SK Zainuddin & Francezka Nangoy
Indonesia enjoyed a bumper year in 2010 as rising consumer demand, strong commodity prices and low interest rates combined to create a virtuous cycle.
Nearly every sector experienced growth, including manufacturing, which had struggled to join the economic upswing in the past few years. The only sector that continues to struggle is oil and gas, where investors are wary after complaints of unclear regulations.
Years of fiscal discipline and demographic dividends are paying off for Indonesia. Its foreign reserves stand at close to $94.7 billion, and its banking and corporate sectors are healthy. Strong economic growth has put more money into consumers’ hands, with per-capita income expected to hit $3,000 in the near future.
International ratings agencies such as Standard & Poor’s and Moody’s Investors Service have indicated the country is close to receiving an investment grade rating. Once that happens, it can expect more foreign fund inflows and, more importantly, longer-term capital.
The government’s belated push to improve infrastructure will likely continue in 2011 and support economic growth. Better infrastructure will provide a massive multiplier effect for the economy, creating new jobs and improving cost efficiency.

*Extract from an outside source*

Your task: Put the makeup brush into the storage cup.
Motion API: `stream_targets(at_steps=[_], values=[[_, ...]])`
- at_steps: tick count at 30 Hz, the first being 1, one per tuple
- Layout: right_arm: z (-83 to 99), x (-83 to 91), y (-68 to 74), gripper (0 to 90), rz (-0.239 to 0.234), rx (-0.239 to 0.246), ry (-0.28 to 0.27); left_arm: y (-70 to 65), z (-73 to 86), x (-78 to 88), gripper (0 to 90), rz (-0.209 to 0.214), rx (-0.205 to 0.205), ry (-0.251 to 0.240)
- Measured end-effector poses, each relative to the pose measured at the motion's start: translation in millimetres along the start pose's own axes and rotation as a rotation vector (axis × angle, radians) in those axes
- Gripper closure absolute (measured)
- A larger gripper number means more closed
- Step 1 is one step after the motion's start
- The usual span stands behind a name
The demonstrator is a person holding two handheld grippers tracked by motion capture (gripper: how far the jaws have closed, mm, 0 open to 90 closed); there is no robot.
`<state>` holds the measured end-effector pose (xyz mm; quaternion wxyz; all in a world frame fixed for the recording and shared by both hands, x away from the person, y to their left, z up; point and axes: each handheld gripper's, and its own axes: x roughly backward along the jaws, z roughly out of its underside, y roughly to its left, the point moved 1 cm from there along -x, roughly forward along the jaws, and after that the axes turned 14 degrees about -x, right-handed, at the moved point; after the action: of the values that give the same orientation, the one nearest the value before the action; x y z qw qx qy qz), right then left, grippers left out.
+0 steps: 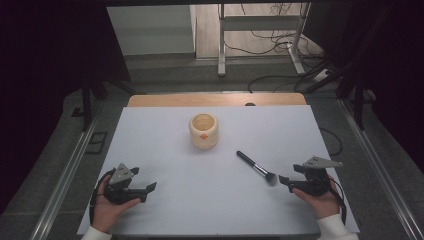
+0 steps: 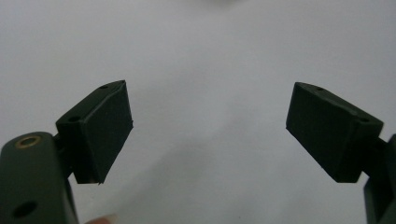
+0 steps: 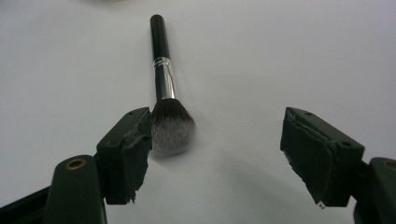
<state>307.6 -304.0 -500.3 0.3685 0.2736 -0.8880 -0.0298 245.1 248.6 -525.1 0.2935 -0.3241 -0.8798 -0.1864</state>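
Observation:
A makeup brush (image 1: 256, 167) with a black handle, silver ferrule and dark bristle head lies flat on the white table. Its bristles point toward my right gripper (image 1: 284, 181), which rests low at the table's right and is open. In the right gripper view the brush (image 3: 163, 88) lies ahead, its bristle head close beside the left jaw, and nothing sits between the jaws of the gripper (image 3: 215, 154). My left gripper (image 1: 148, 189) rests at the table's left front, open over bare table (image 2: 210, 135). A cream cup (image 1: 203, 131) with an orange mark stands upright at the centre back.
The white sheet (image 1: 165, 150) covers the table, with a wooden strip (image 1: 215, 99) showing along the far edge. Beyond the table are metal stand legs (image 1: 221, 45) and loose cables (image 1: 280, 40) on the floor. Metal rails (image 1: 65, 170) run along both sides.

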Motion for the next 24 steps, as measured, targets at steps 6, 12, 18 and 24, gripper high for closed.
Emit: stream_targets(at_steps=[6, 12, 18, 24], values=[[-0.9, 0.4, 1.3, 25.4, 0.004, 0.005, 0.002, -1.2, 0.8, 1.3, 15.0, 0.001, -0.004, -0.001], [-1.3, 1.0, 1.7, 25.3, 0.011, 0.008, 0.006, -1.6, -0.2, 0.6, 15.0, 0.002, -0.009, -0.002], [-1.4, 1.6, 1.8, 25.0, 0.019, 0.011, 0.01, -1.9, -0.5, 1.3, 15.0, 0.001, -0.012, -0.002], [-1.9, 1.5, 2.0, 25.0, 0.023, 0.009, 0.012, -1.3, -0.3, 1.3, 15.0, 0.0, -0.012, -0.002]])
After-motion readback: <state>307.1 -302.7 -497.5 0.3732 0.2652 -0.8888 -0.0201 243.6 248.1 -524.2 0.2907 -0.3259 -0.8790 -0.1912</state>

Given the buoyant mood in the country, the government is confident the economy will expand by 6.4 percent in 2011, up from 6 percent this year. President Susilo Bambang Yudhoyono on Tuesday said, “With that economic growth target, we expect the welfare of the people will improve, marked by a declining poverty rate to 11.5 percent and the unemployment rate to decline to 7 percent from 7.4 percent this year.”
“It’s hard to ignore Indonesia,” said Fauzi Ichsan, Indonesia economist at Standard Chartered Bank. “Given that 70 percent of the economy is based on domestic consumption with net exports contributing 10 percent, better infrastructure would be a huge boost to the economy.”
Despite the rosy outlook, though, economists and policy makers are still cautious as 2011 could see an inflation spike.
Commodity prices are on the rise, with oil now back to more than $90 a barrel and prices of commodities such as corn, crude palm oil, wheat and sugar all up significantly.
According to Harry Su, senior vice president and head of Research at Bahana Securities, GDP growth could be less than the 6.4 percent targeted by the government in 2011 because of higher than expected inflation.
“We believe that inflation could erode purchasing power if it breaks 7 percent,” he said.
Bank Indonesia has not yet acted on the possibility of higher inflation, holding the benchmark interest rate at 6.5 percent.
“The BI governor is pro-growth, but the risk is that the central bank could be behind the curve so it could be difficult to reign in inflation,” Su said. “That is the single biggest risk I see for the economy in 2011.”
Bank Indonesia flagged the risk of higher inflation when its deputy governor said in early December that global commodity prices would rise sharply in 2011.
“We will not hesitate to raise rates if the core inflation exceeds 5 percent,” Hartadi said.
Core inflation, which measures consumer prices while excluding volatile items such as food, rose 4.31 percent year-on-year in November. Headline inflation reached 6.33 percent year-on-year that month.
Unlike its counterparts in countries such as Malaysia, Thailand and the Philippines, which tightened their monetary policies, Bank Indonesia has been reluctant to raise rates on concerns that investors seeking higher returns in emerging economies would flood the country’s markets, triggering inflation and economic volatility.
Like many emerging economies, Indonesia was able to escape a recession in 2009 because of its strong domestic economy and robust banking system.
Foreign direct investment in Indonesia could surpass $14 billion, a significant increase over 2009, when realized investment amounted to $10.5 billion. Total foreign investment, including portfolio investment, could exceed $22 billion.